■ The problem ■
Please report, as a bare number, how many lines below include the string "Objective".
Segment Start: Material for this exercise
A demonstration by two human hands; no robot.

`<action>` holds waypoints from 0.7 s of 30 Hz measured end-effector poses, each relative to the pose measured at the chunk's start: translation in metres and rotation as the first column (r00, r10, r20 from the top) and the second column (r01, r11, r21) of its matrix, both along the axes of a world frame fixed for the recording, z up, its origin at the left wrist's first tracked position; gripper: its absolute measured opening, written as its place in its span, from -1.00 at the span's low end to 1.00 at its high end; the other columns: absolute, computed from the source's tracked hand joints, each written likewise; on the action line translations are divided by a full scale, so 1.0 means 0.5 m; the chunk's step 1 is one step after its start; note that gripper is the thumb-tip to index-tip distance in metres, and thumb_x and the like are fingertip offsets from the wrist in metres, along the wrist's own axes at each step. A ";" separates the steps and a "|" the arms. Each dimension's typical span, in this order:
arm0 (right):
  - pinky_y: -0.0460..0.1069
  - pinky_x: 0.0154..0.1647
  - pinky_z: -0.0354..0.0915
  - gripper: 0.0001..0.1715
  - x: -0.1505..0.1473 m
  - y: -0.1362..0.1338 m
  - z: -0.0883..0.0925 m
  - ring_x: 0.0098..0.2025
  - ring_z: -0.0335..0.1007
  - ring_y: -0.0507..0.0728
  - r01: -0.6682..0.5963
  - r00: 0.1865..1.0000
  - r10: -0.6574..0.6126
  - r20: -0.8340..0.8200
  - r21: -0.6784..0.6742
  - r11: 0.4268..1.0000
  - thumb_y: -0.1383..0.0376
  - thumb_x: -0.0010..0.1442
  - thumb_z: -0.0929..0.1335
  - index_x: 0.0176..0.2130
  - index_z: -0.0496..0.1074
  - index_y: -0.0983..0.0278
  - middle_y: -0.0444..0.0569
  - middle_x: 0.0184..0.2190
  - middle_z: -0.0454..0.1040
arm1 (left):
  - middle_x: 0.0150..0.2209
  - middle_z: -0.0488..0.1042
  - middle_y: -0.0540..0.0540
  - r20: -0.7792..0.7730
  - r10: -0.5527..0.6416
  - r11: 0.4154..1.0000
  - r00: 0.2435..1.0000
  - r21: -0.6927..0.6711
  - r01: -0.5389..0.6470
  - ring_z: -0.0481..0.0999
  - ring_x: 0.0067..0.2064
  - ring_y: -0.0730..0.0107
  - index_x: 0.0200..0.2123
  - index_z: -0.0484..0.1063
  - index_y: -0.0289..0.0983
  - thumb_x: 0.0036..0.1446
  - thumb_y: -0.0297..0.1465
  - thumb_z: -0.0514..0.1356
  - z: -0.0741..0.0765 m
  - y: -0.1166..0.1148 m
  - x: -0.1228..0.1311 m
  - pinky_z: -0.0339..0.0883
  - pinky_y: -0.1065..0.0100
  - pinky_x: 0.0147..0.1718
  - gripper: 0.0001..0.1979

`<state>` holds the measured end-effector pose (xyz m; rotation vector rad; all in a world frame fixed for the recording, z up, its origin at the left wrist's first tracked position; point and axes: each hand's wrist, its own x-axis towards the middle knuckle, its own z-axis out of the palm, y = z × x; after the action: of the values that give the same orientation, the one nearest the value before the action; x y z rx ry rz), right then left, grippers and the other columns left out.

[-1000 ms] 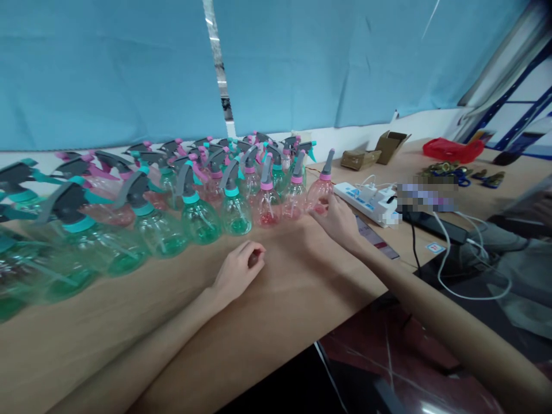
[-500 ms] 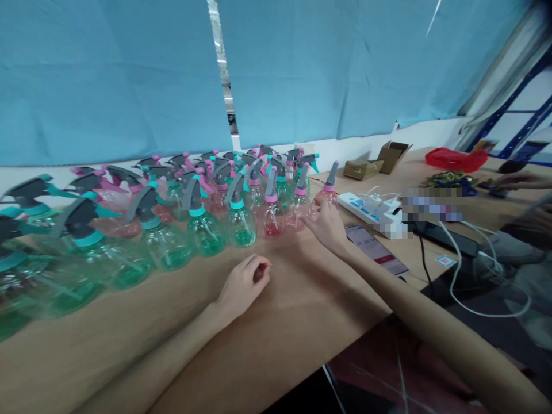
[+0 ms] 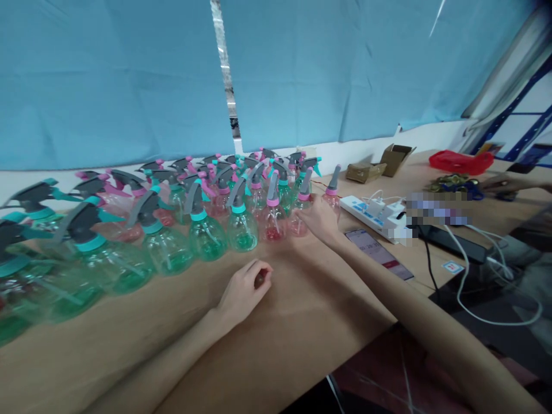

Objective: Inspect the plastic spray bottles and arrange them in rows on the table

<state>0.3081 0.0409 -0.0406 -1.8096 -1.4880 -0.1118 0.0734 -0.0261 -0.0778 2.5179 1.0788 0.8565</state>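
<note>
Several clear spray bottles with grey triggers stand in rows along the back of a wooden table point(image 3: 302, 322); green ones point(image 3: 202, 233) fill the left and middle, pink ones the right end. My right hand point(image 3: 318, 218) reaches to that end, fingers stretched out against the base of a pink bottle point(image 3: 299, 221), with the last pink bottle point(image 3: 333, 195) just behind it. My left hand point(image 3: 245, 290) rests on the bare wood in front of the rows, fingers curled into a loose fist, touching no bottle.
Right of the bottles lie a white power strip point(image 3: 375, 210) with plugged cables, a phone point(image 3: 379, 248), two small cardboard boxes point(image 3: 397, 158) and a red tray point(image 3: 457, 162). Another person's hand point(image 3: 500, 184) works at the far right. A blue curtain hangs behind.
My right hand has slid left from the last pink bottle to the one beside it. The left hand has stayed put, and the view has tipped slightly upward.
</note>
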 end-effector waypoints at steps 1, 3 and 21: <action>0.15 -0.16 0.28 -0.50 0.003 -0.004 0.001 -0.05 0.36 0.35 -0.003 1.000 0.003 0.020 -0.008 1.000 0.10 0.08 0.34 -0.08 0.28 0.36 0.23 -0.12 0.45 | -0.39 0.42 0.02 0.000 0.003 1.000 1.000 -0.006 -0.003 0.43 -0.42 0.41 -0.36 0.31 -0.22 0.12 -0.50 0.04 0.001 0.000 0.000 0.32 0.37 -0.39 -0.91; 0.14 -0.18 0.28 -0.50 0.011 -0.015 0.002 -0.06 0.36 0.35 -0.016 0.998 0.017 0.057 -0.019 1.000 0.07 0.09 0.32 -0.09 0.28 0.36 0.24 -0.13 0.44 | -0.39 0.42 0.02 0.007 0.011 1.000 1.000 -0.018 -0.011 0.42 -0.41 0.42 -0.36 0.31 -0.22 0.13 -0.50 0.05 0.002 0.002 0.000 0.32 0.37 -0.38 -0.90; 0.18 -0.18 0.29 -0.63 0.013 -0.195 -0.004 -0.12 0.31 0.30 -0.313 0.948 0.299 0.113 0.133 0.941 0.13 0.10 0.34 -0.18 0.25 0.31 0.15 -0.21 0.36 | -0.03 0.40 -0.18 0.266 0.023 0.987 0.964 -0.159 0.020 0.47 -0.08 0.22 -0.04 0.23 -0.24 0.11 -0.29 0.16 0.081 0.001 0.128 0.39 0.18 -0.14 -0.65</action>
<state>0.3148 -0.0567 -0.0427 -1.4524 -1.7597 -0.1484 0.1373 -0.0257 -0.0371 2.1948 1.0163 1.0302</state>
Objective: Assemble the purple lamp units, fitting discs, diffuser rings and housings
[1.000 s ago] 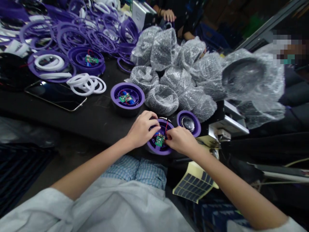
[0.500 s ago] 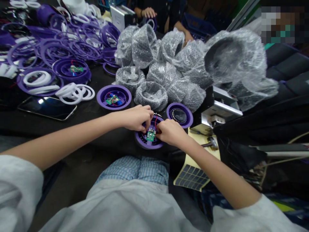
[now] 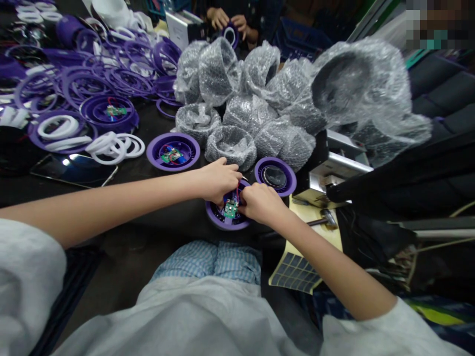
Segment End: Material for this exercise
■ Response ■
2